# 2.5 Gallon Tank Enough for 1 Betta?



## tapost (Feb 4, 2014)

Hi, so I'm new to betta-keeping. I did a ton of research on the fish before getting it, and I kept getting mixed answers on tank size (some say 2.5 gallons is enough, while others say 5 gallons is a minimum). 

I finally decided to get a 2.5 gallon (I have limited space since I live in a dorm room) with a filter, quality heater, conditioned water, a small stack of caves, and a silk plant. I successfully did a fishless cycle prior to getting the fish, so I know a tank that small can be cycled. 

I got him a about a day ago (he's a gorgeous red male, I named him Fuego). So far he seems perfectly fine, but I want to make _absolutely _certain that he can be happy and healthy in a 2.5 gallon with the accommodations I've given him.


----------



## shadowshearth (Jan 30, 2014)

Of course he can. It sounds like you have given him a wonderful place to live. My Betta's are each living in a one gallon, so I understand spacial issues. It's okay.


----------



## WhitneyLin (Aug 28, 2013)

He should most definitely be okay. I go with 2.5gallon as a minimum personally, though I know some people who successfully keep them in smaller. 

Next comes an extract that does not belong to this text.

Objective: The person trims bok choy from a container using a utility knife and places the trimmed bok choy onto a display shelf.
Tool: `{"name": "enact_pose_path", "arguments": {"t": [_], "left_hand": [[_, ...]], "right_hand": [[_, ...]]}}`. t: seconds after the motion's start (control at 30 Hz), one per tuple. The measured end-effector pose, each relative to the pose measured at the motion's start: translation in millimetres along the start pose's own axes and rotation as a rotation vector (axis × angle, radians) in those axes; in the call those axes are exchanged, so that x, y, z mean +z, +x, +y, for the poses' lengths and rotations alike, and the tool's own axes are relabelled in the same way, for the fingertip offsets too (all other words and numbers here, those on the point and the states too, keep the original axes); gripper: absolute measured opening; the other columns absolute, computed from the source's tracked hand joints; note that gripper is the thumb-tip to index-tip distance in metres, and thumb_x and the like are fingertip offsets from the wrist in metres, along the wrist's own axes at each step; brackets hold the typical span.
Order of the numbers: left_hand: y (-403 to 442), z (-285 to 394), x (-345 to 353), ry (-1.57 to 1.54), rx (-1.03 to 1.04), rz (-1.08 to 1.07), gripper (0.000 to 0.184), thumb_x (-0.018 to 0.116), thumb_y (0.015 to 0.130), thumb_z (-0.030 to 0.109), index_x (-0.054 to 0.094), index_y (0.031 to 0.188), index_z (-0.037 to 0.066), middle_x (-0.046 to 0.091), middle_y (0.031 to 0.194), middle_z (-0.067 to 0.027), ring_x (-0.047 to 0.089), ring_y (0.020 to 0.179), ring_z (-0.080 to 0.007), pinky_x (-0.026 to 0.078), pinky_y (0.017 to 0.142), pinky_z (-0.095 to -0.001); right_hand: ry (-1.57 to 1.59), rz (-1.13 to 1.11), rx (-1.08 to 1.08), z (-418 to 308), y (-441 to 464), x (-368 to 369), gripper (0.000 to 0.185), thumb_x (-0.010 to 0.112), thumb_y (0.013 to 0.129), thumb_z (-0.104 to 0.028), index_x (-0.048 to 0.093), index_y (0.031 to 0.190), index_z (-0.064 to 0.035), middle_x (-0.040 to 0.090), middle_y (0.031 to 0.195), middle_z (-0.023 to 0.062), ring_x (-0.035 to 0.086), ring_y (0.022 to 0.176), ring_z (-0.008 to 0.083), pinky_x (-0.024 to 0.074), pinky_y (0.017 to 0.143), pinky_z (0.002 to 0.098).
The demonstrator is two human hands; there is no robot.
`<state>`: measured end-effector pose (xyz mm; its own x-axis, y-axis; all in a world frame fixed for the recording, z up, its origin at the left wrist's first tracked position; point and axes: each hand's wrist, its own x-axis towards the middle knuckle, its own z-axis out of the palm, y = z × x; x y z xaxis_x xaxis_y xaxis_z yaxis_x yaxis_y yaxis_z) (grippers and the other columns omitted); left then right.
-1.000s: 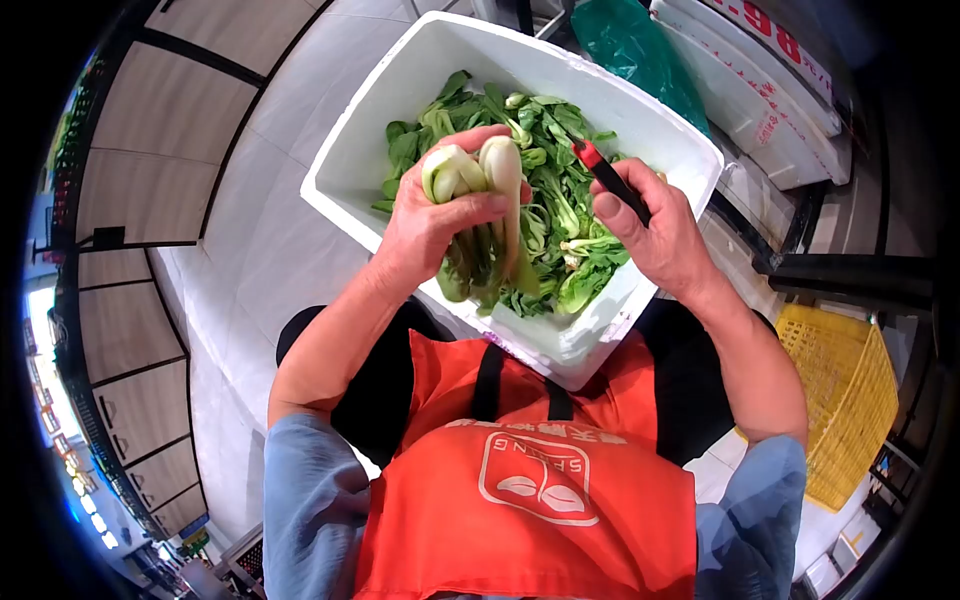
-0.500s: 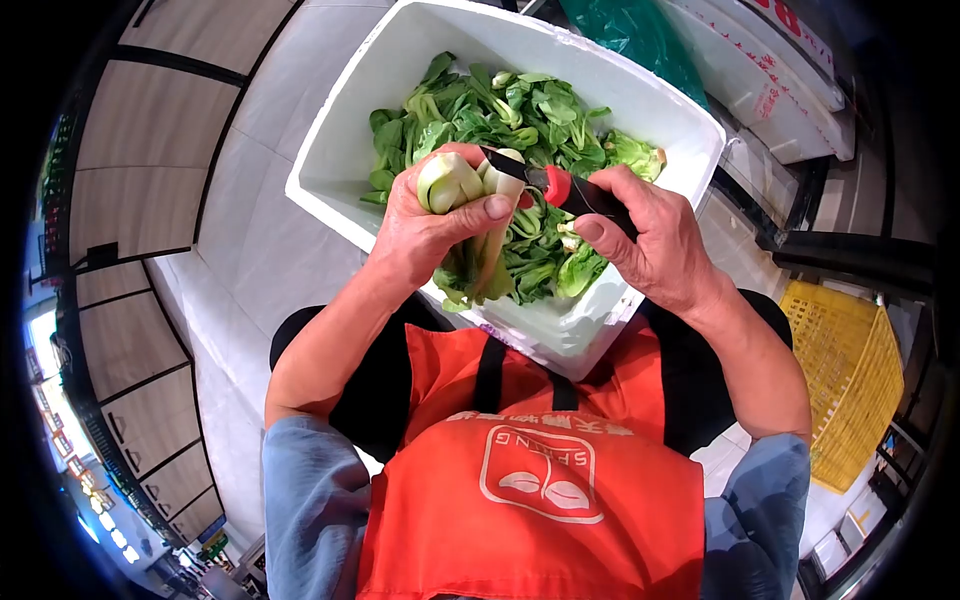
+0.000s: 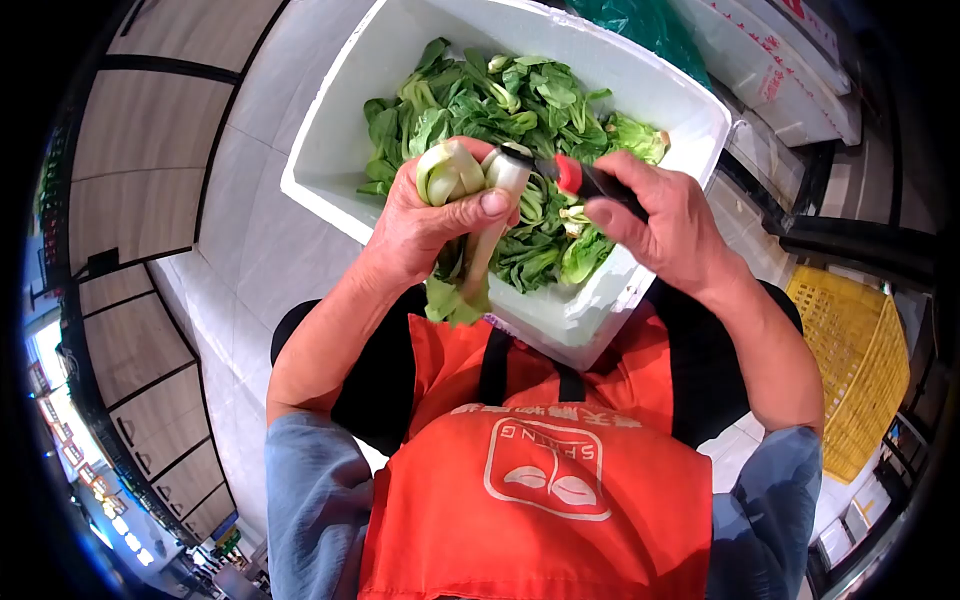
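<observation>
My left hand (image 3: 425, 215) is closed around a bok choy (image 3: 450, 172), its pale base pointing up and its leaves hanging down below the fingers. One whitish stalk (image 3: 508, 175) stands apart from the rest of the head, with my thumb pressed across it. My right hand (image 3: 665, 215) grips the black-and-red handle of a knife (image 3: 590, 180). Its dark blade reaches left to the top end of that stalk and appears to touch it. Both hands are above a white foam box (image 3: 335, 150) that holds many loose green bok choy (image 3: 470, 105).
A yellow plastic crate (image 3: 850, 370) stands on the floor at the right. Green plastic (image 3: 650, 30) and white printed boxes (image 3: 785, 80) are beyond the foam box. Wood-grain cabinets (image 3: 150, 150) line the left side. The red apron (image 3: 540, 500) covers my lap.
The knife blade has turned from showing its flat side to nearly edge-on at the stalk's tip. My right hand has shifted slightly right, and the held leaves hang a little lower.
</observation>
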<state>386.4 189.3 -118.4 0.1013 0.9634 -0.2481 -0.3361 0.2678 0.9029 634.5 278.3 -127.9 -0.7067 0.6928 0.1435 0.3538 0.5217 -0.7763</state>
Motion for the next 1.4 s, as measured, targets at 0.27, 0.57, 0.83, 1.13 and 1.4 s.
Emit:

It sounds like your doing everything right. Which is far more than I can say for myself when I first got my betta.


----------



## Tikibirds (May 26, 2011)

Mine are currently in 10 gallons - they used to be divided but most died over the past few months. Anyways, there is no reason why 2 gallons wont work as long as you do the weekly water changes ;-)


----------



## tapost (Feb 4, 2014)

Thanks, everyone! My tank is currently cycling once again as I was stupid enough to do a 100% water change and disrupt it. But I'm keeping an eye on ammonia readings and they're staying tolerably low (around 0.25 ppm).


----------



## Joey Fish (Jan 26, 2014)

My bettas in a 2.5 and hes fine.


----------



## Hallyx (Jun 11, 2011)

You're clever enough to pull off a fishless cycle in a 2.5g and are now fish-in re-cycling. You're doing great. He'll be fine. Live plants never hurt.

And you call out your readings like an engineer. (0.25 ppm) Cool.

Welcome to the forum.


----------



## kman (Dec 10, 2013)

Take a look at some of the 76 PAGES of photos of happy bettas in this thread, and I think you'll have the answer to your question:

1-2 gallon tanks/bowls

(short answer: 2.5 gals is totally fine!)


----------